可她許諾沒有自尊心嗎?
「顧問卿,你把我當什麼?」許諾推開埋在她肩窩處的人,此刻倒顯得顧問卿被欺負了一般。
「是,不告而別是我的錯,但我也有我的理由,我真誠地給你道歉,這樣可以了嗎?」
顧問卿雙手插兜,看向許諾的眼神空洞無物,好似沒有任何情緒。
許諾實在無法忍受這樣的顧問卿,這樣的他太陌生了,有時好像恨她恨得咬牙切齒,有時又好像被什麼攝了魂。
大學時期的顧問卿也許是最好的顧問卿,眾所周知顧家大公子身份尊貴,天資聰穎,卻從不恃才傲物,待人謙遜有禮。

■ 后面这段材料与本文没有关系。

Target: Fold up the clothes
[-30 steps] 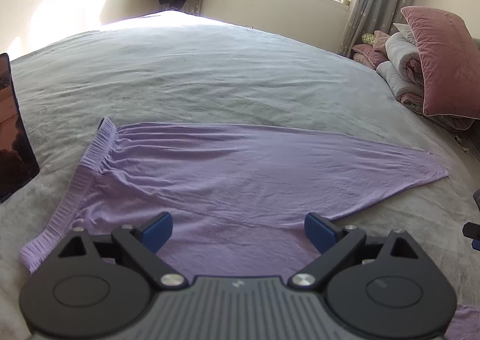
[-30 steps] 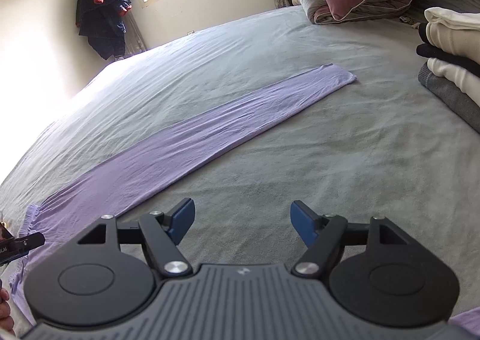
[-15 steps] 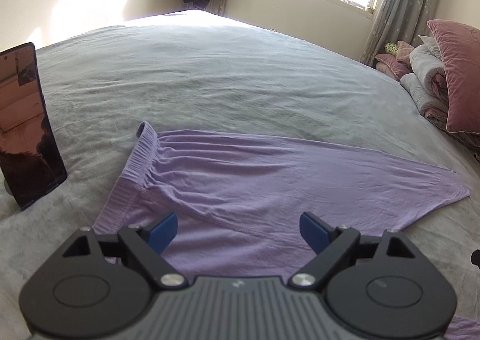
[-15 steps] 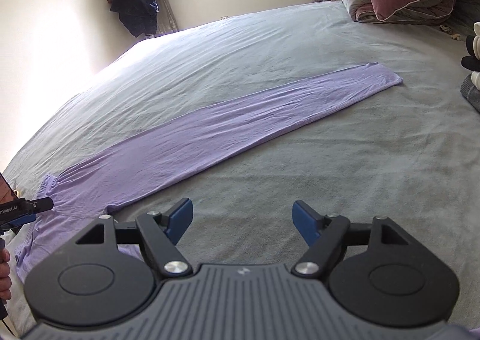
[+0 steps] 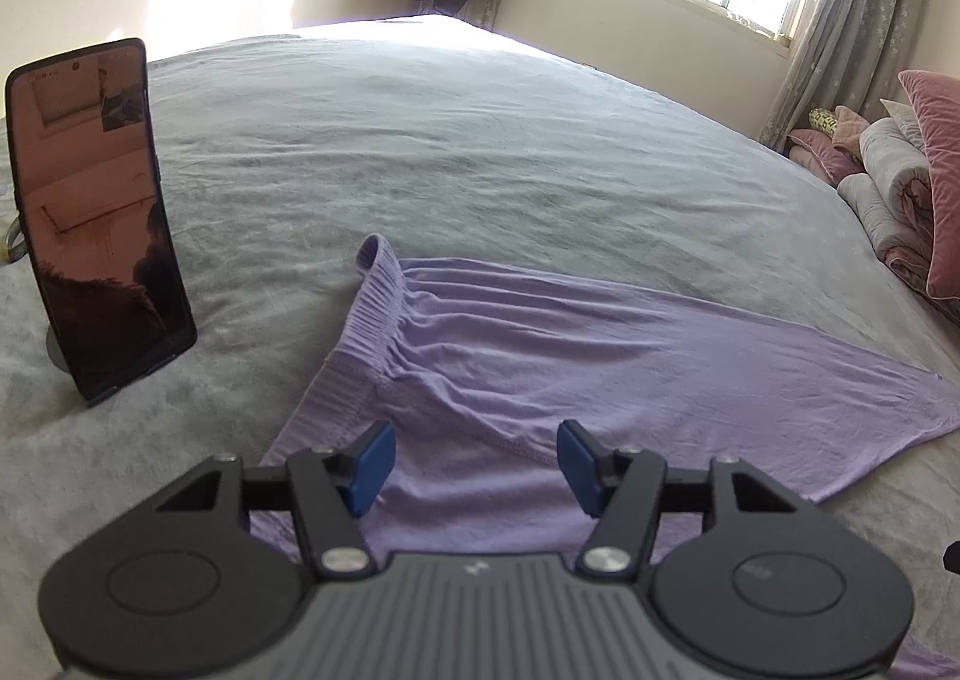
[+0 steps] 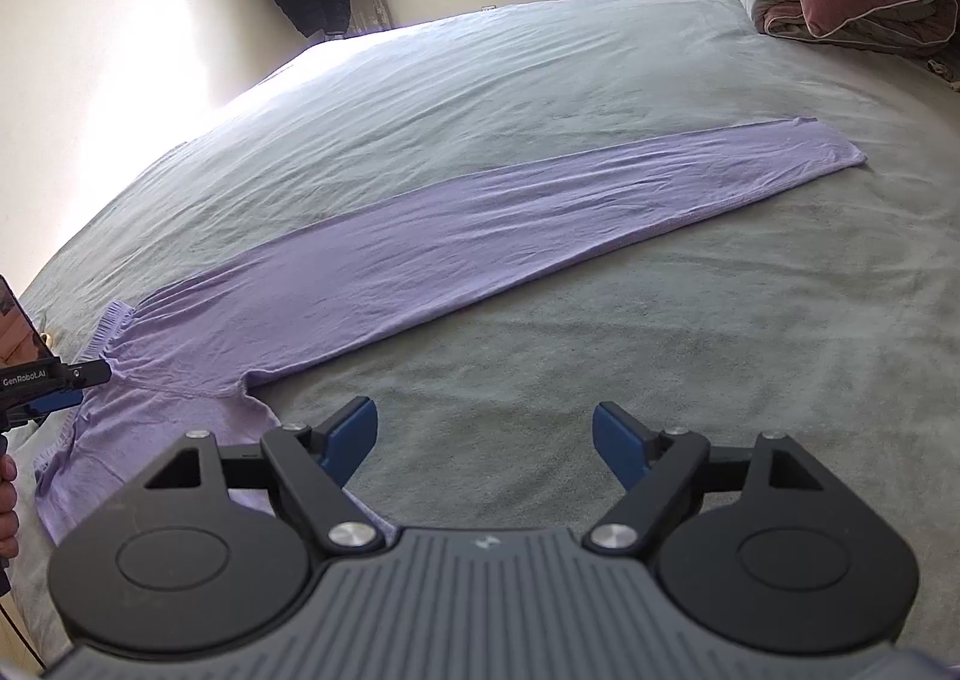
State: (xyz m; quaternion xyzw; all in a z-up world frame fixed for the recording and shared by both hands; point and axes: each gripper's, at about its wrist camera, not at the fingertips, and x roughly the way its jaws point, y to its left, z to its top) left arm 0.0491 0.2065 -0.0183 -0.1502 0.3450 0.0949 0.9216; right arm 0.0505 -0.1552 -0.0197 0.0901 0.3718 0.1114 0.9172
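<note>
The lilac trousers (image 5: 600,356) are spread flat on the bed (image 5: 480,152) for folding. The left tool (image 5: 474,461) is closing over the crotch fabric, nothing pinched yet; the right tool (image 6: 485,440) is opening, empty, beside it.

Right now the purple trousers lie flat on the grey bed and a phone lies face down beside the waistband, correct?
Not quite. The phone stands upright on a stand, screen showing, beside the waistband. The left wrist view shows it. The trousers do lie flat on the bed.
</note>
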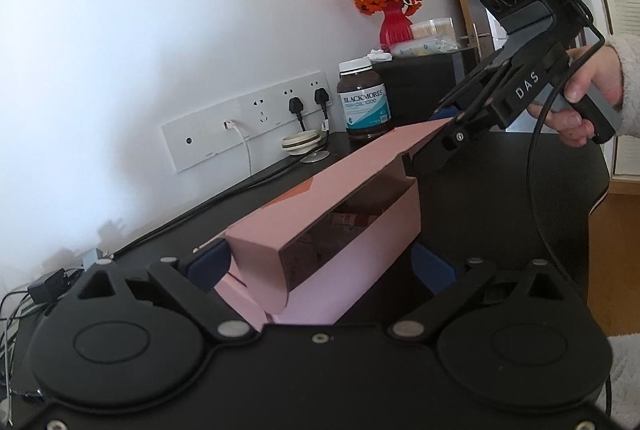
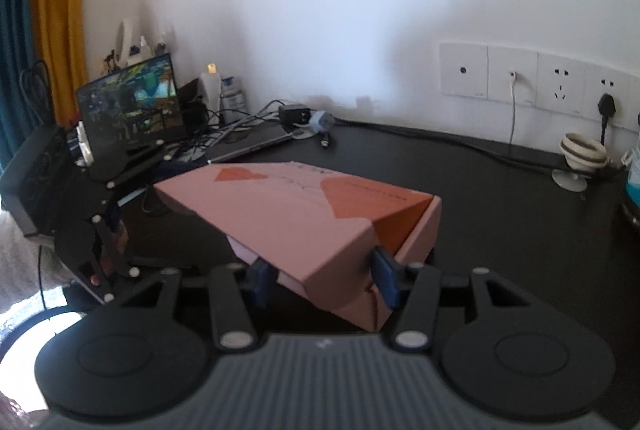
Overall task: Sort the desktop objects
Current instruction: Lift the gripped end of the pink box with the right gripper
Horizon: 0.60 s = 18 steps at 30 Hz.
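The left tongs (image 1: 320, 262) are clamped on the near end of a pink box (image 1: 332, 230), one blue pad (image 1: 208, 264) against each side, so the box lies straight ahead of them above the dark table (image 1: 500, 190). Its lid (image 1: 360, 158) is tipped up and away from the body, and some packaged contents show dimly inside, too dark to make out. At the far end of the box, the right tongs (image 1: 444, 126) grasp the free edge of that lid; a hand (image 1: 580, 98) in a pale fuzzy sleeve holds their grip. Seen from the right tongs (image 2: 326, 280), the lid with its orange triangles fills the space between the blue pads (image 2: 386, 278), both of which press against it. Beyond the left tongs, near the wall, stand a brown supplement bottle (image 1: 364, 98), a small round white holder (image 1: 301, 142) and a row of wall sockets (image 1: 248, 122). Further back is a red vase of orange flowers (image 1: 390, 2).
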Tool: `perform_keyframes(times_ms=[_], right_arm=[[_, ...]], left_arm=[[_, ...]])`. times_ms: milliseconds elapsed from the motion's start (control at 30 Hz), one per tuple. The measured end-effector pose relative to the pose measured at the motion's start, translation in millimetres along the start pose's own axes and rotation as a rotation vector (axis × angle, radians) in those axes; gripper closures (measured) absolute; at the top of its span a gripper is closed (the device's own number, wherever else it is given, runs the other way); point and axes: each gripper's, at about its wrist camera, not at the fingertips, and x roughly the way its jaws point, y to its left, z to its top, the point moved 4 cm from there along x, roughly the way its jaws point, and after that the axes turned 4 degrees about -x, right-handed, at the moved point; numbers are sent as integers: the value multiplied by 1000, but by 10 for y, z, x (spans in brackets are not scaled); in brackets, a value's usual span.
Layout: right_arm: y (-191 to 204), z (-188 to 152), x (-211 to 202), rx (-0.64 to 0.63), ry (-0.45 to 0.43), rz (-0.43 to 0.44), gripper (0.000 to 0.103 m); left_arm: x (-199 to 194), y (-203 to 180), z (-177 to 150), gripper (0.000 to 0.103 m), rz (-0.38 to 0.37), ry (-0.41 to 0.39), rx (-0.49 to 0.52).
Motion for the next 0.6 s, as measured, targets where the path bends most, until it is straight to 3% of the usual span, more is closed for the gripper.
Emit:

這些其實都不是最重要的,最重要的是在許諾身邊的顧問卿永遠是那樣溫柔。
他看向她的眼神永遠是那麼寵溺,剛在一起時許諾命令過顧問卿不許在外面那麼盯著她,看得人發麻,顧問卿不聽,每每都如望妻石,就是要盯得她發麻。
半晌,顧問卿緩緩開口,「我是認真的。」
「你們許家最近資金鍊出了問題,念著舊日情分,我完全可以幫忙。」
「條件就是你要陪我,隨叫隨到,只談情不說愛。」
許諾一時晃了神差點站不住,許家怎麼會出事?
自己到美國的第一年許父打了半年的生活費便沒有再聯繫過她,她試圖聯繫過家裡,但都以失敗告終。
在美國的這七年,她想過許多,也許爸媽找到了自己的親生兒子,將她撫養長大已經是天大的恩情,便決心自力更生,不再打擾他們。
顧問卿似乎還不知道,她早已不是許家的女兒。
顧問卿用一種上位者的眼神打量著許諾,「怎麼,美國的日子過的太好了。家裡出了問題是一點都不知道。」
「還是說你回來就是為了幫他們還債?」他從許諾的左肩繞到右肩,凌厲磁性的聲音不斷在許諾耳邊施加壓力。
「這裡可不像國外任你逍遙,錢可不好賺,你跟了我,我可以替你解決。」
許諾靜靜聽著他說話,思緒被拉遠,八年前學校里的草地上,記不得是因為什麼事苦惱,顧問卿幫忙解決了,那個午後他曾說過「諾諾的事就是我的事,我不會讓你受一點苦。」
現在想來都是少年時期的兒戲,成年人之間都是明碼標價的交易。
就像此刻,顧問卿要用錢買她的時間。
為了什麼,為了她的身體,或是陪伴,或是拿她出氣。
不清楚,她已經讀不懂對面這個男人了。
「謝謝,我回去想想。」許諾努力整理心情,儘量把話說得體面。
離開顧問卿,走進廁所,看著鏡子中的自己,酒精帶來的粉紅暈滿了整張臉。
許諾覺得不太真實,她回國到底是否正確呢。
但當下最要緊的,是許家的財務問題,到底發生了什麼,她一概不知。
可她不可能放任許家不管,無論怎樣,許家都給了她人生前十八年富足的生活。
她掏出手機,遲疑良久,撥通了一個躺在備忘錄里許久的電話。